Development of a Tele-Driven Health Strategy
Healthcare systems seeking to improve health care quality, increase access and lower costs should be expanding not contracting telehealth.
Development of a sustainable telehealth solution should be designed to serve a long-term purpose.
The traditional episodic sick care model is not designed to meaningfully address long-term patient care needs, especially virtually.
Digitalization of the care model must synchronize the full continuum of patient needs throughout their health care journey.
One size will not fit all.
Background
The use of tele-health should be expanding not contracting, with a goal of improved broader care delivery at a lower cost.

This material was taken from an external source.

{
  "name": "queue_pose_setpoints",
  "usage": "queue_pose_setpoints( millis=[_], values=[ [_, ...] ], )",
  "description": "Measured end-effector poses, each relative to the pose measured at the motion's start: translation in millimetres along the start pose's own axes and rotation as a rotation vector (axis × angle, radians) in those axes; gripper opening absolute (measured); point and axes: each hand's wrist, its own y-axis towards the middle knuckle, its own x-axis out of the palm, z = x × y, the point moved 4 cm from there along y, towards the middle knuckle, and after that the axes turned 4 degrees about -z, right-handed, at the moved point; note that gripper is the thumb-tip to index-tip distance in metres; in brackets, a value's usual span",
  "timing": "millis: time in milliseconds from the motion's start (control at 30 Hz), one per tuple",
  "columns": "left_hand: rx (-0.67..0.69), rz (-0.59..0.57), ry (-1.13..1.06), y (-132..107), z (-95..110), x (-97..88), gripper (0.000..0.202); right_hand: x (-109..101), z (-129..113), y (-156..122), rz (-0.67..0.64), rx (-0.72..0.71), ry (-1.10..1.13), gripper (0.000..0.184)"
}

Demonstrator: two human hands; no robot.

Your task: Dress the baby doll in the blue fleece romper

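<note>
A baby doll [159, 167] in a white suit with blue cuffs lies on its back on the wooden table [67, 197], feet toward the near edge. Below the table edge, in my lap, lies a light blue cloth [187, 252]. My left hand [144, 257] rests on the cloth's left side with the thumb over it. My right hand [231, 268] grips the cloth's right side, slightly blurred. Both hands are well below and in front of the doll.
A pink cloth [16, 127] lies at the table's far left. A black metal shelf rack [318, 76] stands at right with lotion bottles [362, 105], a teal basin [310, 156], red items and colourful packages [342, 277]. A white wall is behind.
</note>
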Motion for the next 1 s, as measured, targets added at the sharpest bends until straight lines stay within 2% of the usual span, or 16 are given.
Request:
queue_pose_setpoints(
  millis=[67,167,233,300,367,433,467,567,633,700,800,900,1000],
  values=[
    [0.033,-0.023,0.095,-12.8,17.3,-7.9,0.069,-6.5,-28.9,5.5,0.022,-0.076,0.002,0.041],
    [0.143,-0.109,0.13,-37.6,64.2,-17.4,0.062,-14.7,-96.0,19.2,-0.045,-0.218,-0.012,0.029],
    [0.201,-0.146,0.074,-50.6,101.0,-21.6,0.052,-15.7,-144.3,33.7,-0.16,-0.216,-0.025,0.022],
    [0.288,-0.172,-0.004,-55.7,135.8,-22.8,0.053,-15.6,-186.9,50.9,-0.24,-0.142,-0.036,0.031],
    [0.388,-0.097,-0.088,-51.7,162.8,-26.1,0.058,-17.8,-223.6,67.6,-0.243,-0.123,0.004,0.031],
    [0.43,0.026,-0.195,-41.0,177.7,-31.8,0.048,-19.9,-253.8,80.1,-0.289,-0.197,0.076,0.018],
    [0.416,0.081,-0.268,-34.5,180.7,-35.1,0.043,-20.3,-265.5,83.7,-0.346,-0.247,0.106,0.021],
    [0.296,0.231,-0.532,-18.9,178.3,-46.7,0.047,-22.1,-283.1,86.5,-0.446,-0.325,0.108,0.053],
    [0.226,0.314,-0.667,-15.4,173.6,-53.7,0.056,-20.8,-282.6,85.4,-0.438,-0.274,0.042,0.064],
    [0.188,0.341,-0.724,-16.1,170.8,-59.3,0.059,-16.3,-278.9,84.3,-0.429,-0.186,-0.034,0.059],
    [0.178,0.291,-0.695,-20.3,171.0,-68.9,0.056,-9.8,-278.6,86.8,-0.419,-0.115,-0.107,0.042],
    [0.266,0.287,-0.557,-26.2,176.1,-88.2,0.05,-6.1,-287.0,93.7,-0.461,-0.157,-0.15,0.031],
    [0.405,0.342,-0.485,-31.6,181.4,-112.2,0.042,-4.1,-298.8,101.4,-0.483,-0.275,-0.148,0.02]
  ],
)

Development of such a strategy is hindered by the following “Known Unknowns”:
Government regulations
Payment considerations
Patient and provider acceptance
Common questions regarding the use of technology to deliver patient care is the easy part.

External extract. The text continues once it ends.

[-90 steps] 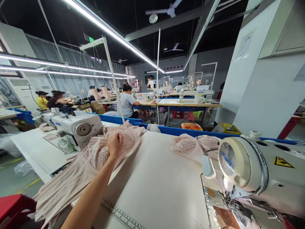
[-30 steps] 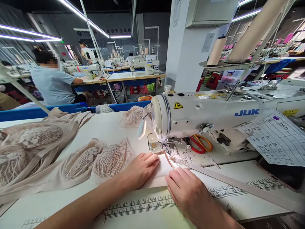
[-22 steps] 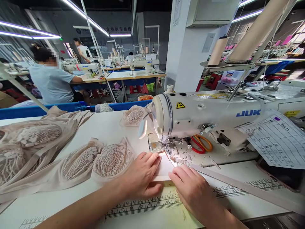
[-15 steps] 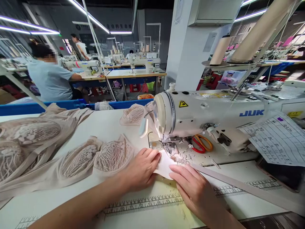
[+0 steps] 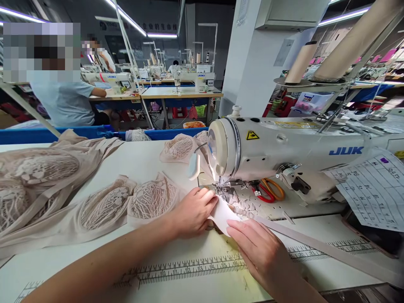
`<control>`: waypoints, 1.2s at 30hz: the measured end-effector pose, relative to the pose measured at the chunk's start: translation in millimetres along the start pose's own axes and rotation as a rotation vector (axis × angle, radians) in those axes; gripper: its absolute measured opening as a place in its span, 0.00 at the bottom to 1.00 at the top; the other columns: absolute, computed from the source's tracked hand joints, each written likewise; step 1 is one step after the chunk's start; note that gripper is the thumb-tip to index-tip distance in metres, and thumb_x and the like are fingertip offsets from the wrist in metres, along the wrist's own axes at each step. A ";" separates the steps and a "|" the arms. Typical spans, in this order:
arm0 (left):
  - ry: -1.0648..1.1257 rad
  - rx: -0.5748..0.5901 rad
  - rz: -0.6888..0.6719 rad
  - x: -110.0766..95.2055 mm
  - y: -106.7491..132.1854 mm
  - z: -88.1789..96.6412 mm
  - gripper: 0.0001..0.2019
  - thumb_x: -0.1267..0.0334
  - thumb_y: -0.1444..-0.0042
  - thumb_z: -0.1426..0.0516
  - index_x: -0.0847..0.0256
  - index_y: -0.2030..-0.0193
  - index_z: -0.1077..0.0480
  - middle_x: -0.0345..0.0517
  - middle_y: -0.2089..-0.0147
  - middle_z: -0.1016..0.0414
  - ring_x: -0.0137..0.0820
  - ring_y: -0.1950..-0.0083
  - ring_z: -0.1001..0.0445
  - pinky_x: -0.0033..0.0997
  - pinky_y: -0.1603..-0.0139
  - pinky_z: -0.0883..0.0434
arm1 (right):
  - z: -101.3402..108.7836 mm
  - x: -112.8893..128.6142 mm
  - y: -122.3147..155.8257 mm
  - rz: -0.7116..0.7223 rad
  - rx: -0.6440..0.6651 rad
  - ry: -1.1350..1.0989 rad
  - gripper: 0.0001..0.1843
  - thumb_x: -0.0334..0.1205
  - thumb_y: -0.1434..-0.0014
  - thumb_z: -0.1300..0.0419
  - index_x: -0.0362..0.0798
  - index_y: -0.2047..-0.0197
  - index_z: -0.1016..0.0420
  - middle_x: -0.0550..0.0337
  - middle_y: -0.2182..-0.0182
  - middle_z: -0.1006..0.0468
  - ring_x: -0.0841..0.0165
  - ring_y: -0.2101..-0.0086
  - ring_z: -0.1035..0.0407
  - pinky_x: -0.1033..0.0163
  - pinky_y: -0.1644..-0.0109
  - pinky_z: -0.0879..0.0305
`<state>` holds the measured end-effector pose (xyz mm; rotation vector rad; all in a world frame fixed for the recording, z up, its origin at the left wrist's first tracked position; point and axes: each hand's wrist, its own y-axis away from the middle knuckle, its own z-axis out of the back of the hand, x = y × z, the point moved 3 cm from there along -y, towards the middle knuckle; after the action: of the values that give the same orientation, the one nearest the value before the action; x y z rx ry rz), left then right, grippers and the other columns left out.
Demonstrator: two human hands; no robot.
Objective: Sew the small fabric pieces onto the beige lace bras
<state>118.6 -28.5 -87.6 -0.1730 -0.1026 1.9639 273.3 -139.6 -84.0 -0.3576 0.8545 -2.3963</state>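
Note:
My left hand (image 5: pixel 197 212) has its fingers curled onto the pale edge of a beige lace bra (image 5: pixel 224 216), close in front of the presser foot (image 5: pixel 221 189). Its lace cups (image 5: pixel 154 198) spread over the table to the left. My right hand (image 5: pixel 259 244) pinches the same pale edge nearer to me, its thumb mostly out of sight. Beside those fingers, a narrow beige elastic band (image 5: pixel 311 243) runs from the needle area to the right table edge. The sewing machine (image 5: pixel 268 141) stands over the work, and its needle tip is too small to make out.
Red-and-orange-handled scissors (image 5: pixel 273 190) lie under the machine arm, near thread scraps. More lace bras (image 5: pixel 47 164) are heaped at the left. A written paper sheet (image 5: pixel 374 189) hangs at the right. Thread cones (image 5: pixel 301 63) stand above. A co-worker (image 5: pixel 63 101) sits beyond the blue trough.
The pale edge between my hands has narrowed and turned, and my left fingers are more curled. The view has shifted slightly, with the machine appearing farther right.

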 end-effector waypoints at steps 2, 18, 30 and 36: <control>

What is difficult is the development and implementation of a Tele-Driven Health Strategy in order to:
Deliver improved care
Increase access to care
Reduce healthcare spending
The ideal definition of Tele-Driven Health was recently defined by Pearl & Wayling (Harvard Business Review May-June 2022) as:
“An integrated, pre-paid, tech-enabled system where teams of primary care and specialists work together to deliver exceptional care.”
Review
To achieve this Tele-Driven Health Strategy, the following 4 areas should be considered:
Reducing Unnecessary Emergency Department (ED) Trips:
With ED expenses being 12 times greater than an office visit, unnecessary visits account for $32 billion per year.
A telemedicine strategy should be developed to:
Remotely solve the problem up to 60% of the time.
Schedule follow up appointments if needed
Improve patient and provider communication
Address Morbidity and Mortality from Chronic Diseases:
Chronic diseases are the leading cause of death and disability in the U.S.
The current approach of intermittent/episodic care (every 3-6 months) is inefficient.
Virtual visits should be a supplement and not a replacement to face to face visits
.Focus on Disparities in Health Care:
Provide services to underserved areas and populations.
This is not limited to rural geographic areas.
Urban areas with limited bus transportation or lack of reliable child care are also problem areas
A greater need exists for primary care providers in non-rural areas.
Improve Specialty Care via Telemedicine:
Results in quicker, more effective care
Can solve the initial problem in approximately 40% of the cases
Can quicken face to face appointment scheduling
Fewer missed workdays by patients
CONCLUSIONS:
Effective integration of telemedicine can:
Link the entire team together in a coordinated fashion
Provide integration of data into the electronic health record
Communicate across disciplines
Provide a profitable value based approach.